Acceptance criteria: 70-130% average recovery. This acceptance criterion takes into consideration the variability between lots of FED, the extraction reproducibility (±15%) and the expected recovery on a traditional real time study (±20%).

All samples fulfilled the acceptance criteria. In conclusion, the Fecal Extraction Device will be given an expiration date of 2 years.

Stability at Room Temperature

Three independent lots of Fecal Extraction Device have been evaluated for room temperature stability. Six human stool samples, encompassing indeterminate (n=1 for lots 2 and 3), around the cut-off (n=1) and positive samples (n=4 for lot 1, n=3 for lots 2 and 3) were extracted using the Fecal Extraction Device in two different conditions: using devices kept at 2-8°C and using devices kept at room temperature for at least 73 hours.

All resulting stool extracts were tested for calprotectin concentration levels using the QUANTA Flash Calprotectin assay.
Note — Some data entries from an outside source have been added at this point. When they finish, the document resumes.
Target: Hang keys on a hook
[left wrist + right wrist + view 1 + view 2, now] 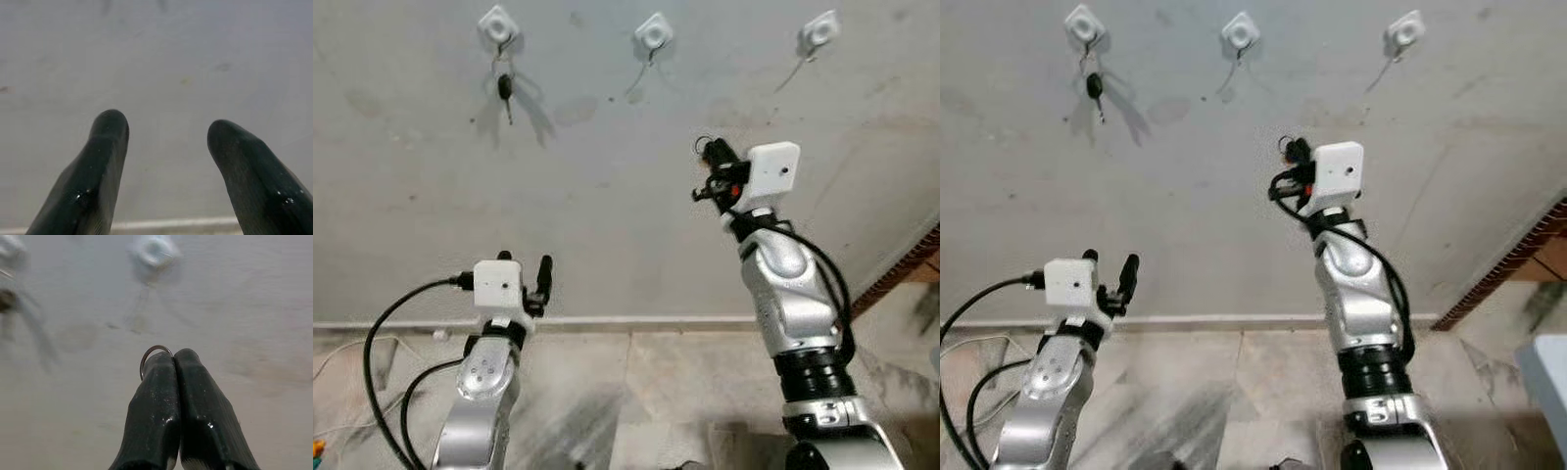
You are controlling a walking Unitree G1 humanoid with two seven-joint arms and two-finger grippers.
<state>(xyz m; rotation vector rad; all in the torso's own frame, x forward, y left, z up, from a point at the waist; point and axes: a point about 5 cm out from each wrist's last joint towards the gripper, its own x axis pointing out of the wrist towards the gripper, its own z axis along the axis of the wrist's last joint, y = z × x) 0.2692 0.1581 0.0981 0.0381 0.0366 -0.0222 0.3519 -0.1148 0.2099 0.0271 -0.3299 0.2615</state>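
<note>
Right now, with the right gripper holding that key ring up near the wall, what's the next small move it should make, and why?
Probably raise the right gripper toward the middle hook and ease forward. Its fingers are pinched shut on the key ring, whose loop pokes out past the tips, and the middle hook sits empty above it. The left hook already carries a key. The left gripper waits open, low by the wall.

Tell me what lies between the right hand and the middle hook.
Bare grey wall separates the right hand, pinching a key ring, from the middle hook; left eye view shows it.
</note>
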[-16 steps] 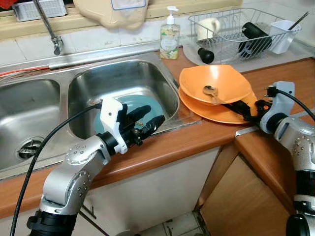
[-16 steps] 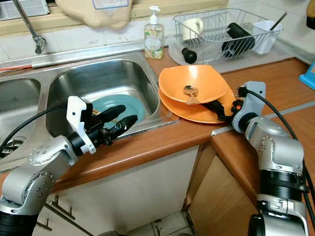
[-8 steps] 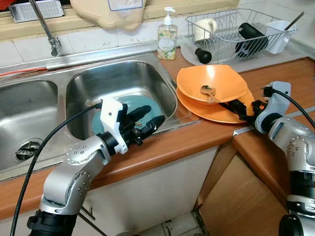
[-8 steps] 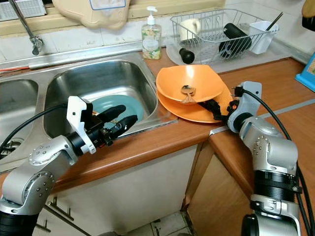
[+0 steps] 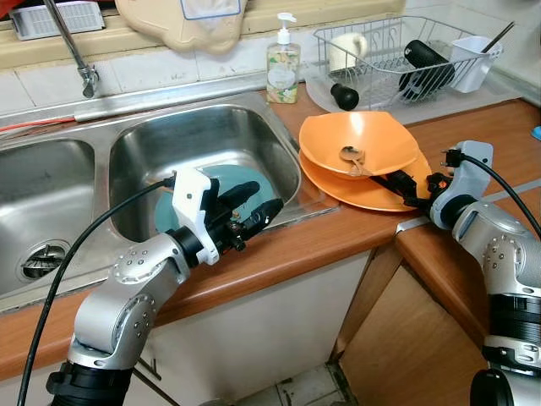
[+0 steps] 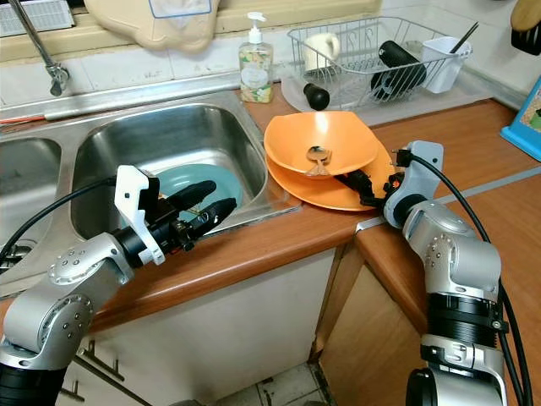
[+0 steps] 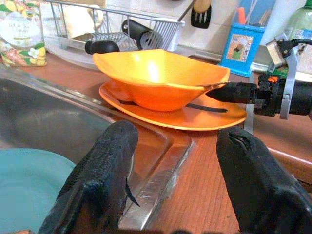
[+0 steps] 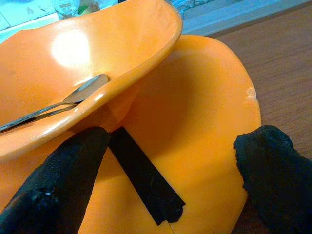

Results were compared to those obtained on control devices (2-8°C).

Acceptance criteria: 80-120% average recovery.

All results obtained using the three different lots of Fecal Extraction Device fulfilled the acceptance criteria. In conclusion, the Fecal Extraction Device can be kept at room temperature up to 72 hours.

Clinical performance characteristics

Same as approved in 510k submission #K170993.